### Information shown
------------------------------------------------------------------------

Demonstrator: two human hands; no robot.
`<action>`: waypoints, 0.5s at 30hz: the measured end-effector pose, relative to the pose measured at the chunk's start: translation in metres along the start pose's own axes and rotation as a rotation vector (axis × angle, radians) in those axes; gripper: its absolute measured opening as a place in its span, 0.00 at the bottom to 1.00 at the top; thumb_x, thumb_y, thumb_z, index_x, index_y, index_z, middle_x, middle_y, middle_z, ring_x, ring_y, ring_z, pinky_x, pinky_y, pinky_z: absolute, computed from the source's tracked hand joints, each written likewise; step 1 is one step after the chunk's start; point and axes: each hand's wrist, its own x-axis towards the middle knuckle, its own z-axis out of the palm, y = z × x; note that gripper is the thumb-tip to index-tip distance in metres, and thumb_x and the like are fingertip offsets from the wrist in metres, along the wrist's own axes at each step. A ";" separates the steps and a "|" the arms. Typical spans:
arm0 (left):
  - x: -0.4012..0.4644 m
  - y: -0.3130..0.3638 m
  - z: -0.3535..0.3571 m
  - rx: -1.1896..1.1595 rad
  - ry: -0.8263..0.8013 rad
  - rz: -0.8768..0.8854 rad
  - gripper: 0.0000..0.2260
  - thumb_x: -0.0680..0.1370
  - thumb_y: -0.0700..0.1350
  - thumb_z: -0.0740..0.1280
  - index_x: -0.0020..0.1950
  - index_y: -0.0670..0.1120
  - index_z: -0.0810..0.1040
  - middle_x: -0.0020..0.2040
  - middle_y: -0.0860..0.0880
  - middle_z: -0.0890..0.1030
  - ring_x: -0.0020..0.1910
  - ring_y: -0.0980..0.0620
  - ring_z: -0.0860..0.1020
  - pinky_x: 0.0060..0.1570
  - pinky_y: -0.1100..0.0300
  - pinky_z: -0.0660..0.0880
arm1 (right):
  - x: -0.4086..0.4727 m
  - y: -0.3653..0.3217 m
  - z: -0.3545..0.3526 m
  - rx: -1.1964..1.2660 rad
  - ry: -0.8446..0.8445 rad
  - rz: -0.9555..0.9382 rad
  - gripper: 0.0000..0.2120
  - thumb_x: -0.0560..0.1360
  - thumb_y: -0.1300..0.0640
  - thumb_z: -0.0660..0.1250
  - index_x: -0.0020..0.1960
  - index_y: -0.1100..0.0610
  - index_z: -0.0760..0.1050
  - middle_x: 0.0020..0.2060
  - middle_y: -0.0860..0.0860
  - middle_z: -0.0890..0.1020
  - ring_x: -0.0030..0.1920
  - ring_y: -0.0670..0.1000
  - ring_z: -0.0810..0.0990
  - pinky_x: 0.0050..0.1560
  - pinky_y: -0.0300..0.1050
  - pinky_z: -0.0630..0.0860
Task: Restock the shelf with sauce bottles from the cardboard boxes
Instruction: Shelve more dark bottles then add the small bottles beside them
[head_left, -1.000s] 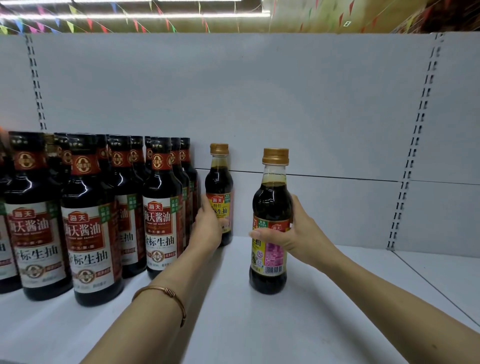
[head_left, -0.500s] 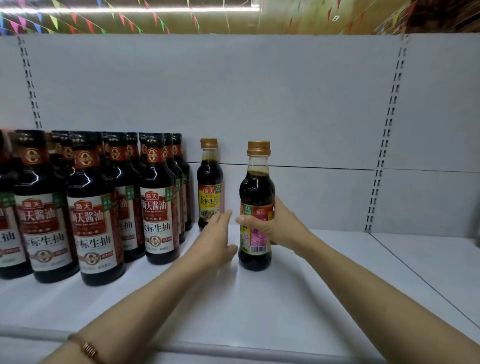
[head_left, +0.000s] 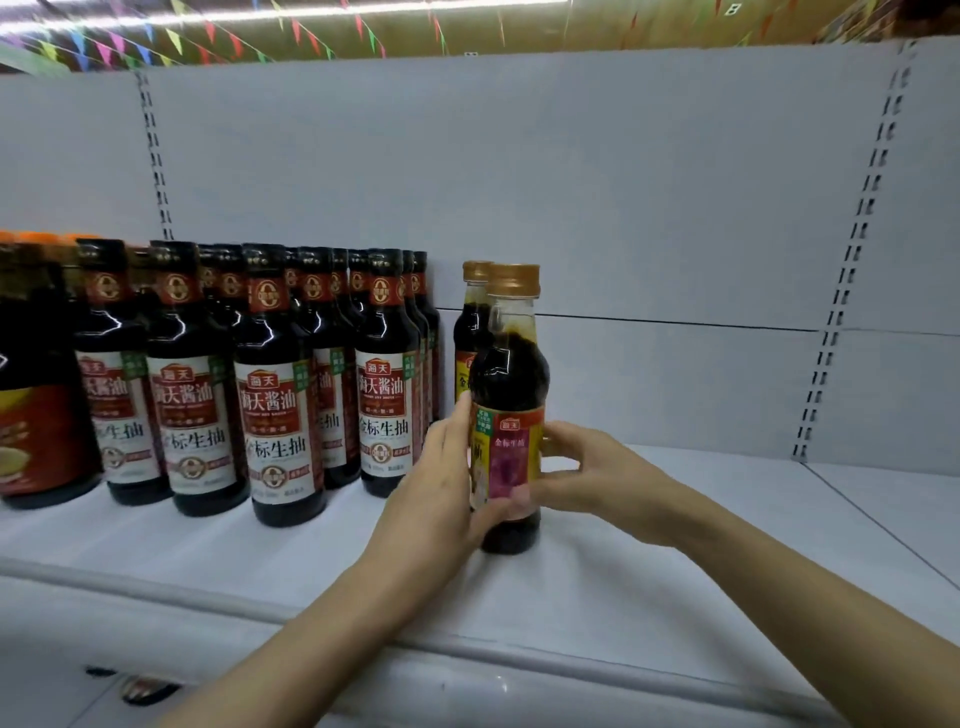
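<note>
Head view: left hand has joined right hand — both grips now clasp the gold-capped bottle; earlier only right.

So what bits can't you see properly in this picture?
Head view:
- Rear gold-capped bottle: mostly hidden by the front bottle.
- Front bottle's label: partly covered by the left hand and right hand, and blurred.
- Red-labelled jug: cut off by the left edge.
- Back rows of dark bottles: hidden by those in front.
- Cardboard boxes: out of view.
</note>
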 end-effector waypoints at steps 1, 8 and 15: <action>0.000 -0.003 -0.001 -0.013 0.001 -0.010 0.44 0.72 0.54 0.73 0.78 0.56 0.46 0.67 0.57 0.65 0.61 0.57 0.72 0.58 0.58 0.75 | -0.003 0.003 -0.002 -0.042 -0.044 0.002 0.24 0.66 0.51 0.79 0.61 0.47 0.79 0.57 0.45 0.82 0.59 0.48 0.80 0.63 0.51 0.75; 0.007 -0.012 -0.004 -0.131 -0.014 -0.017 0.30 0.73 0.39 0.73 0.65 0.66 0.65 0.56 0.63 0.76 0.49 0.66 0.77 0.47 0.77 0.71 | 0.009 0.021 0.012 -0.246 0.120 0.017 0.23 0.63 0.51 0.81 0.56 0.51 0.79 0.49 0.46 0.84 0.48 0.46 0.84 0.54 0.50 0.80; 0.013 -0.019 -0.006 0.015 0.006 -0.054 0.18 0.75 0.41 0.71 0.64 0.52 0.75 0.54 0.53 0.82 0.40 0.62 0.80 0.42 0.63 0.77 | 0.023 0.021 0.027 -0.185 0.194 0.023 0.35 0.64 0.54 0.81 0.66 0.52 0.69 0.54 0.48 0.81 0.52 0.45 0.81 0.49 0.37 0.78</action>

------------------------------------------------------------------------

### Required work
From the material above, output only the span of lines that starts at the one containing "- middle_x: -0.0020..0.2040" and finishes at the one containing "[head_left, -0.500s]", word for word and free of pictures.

### Task answer
  - middle_x: -0.0020..0.2040
  - middle_y: -0.0860..0.0880
  - middle_z: -0.0890..0.1030
  - ring_x: -0.0020..0.1910
  - ring_y: -0.0980..0.0620
  - ring_z: -0.0860..0.1020
  - pinky_x: 0.0060..0.1570
  - pinky_y: -0.1100..0.0300
  - pinky_z: -0.0660..0.0880
arm1 (right):
  - x: -0.4086..0.4727 m
  - y: -0.3653..0.3217 m
  - z: -0.3545..0.3526 m
  - rx: -1.1964..1.2660 rad
  - ry: -0.8446..0.8445 rad
  - rz: -0.9555..0.9382 rad
  - gripper: 0.0000..0.2120
  - thumb_x: -0.0560..0.1360
  - thumb_y: -0.1300..0.0640
  - thumb_z: -0.0660..0.1250
  - index_x: -0.0020..0.1960
  - index_y: -0.1100..0.0610
  - index_z: -0.0760..0.1050
  - middle_x: 0.0020..0.2060
  - middle_y: -0.0860..0.0860
  - middle_z: -0.0890..0.1020
  - ring_x: -0.0030..0.1920
  - ring_y: -0.0670..0.1000
  - ring_z: -0.0810..0.0990
  - pinky_x: 0.0050..0.1560
  - pinky_y: -0.0300..0.1050
  - pinky_z: -0.0630..0.0860
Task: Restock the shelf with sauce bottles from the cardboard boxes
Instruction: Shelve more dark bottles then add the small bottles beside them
[head_left, -1.000s] 
[head_left, -0.500s] 

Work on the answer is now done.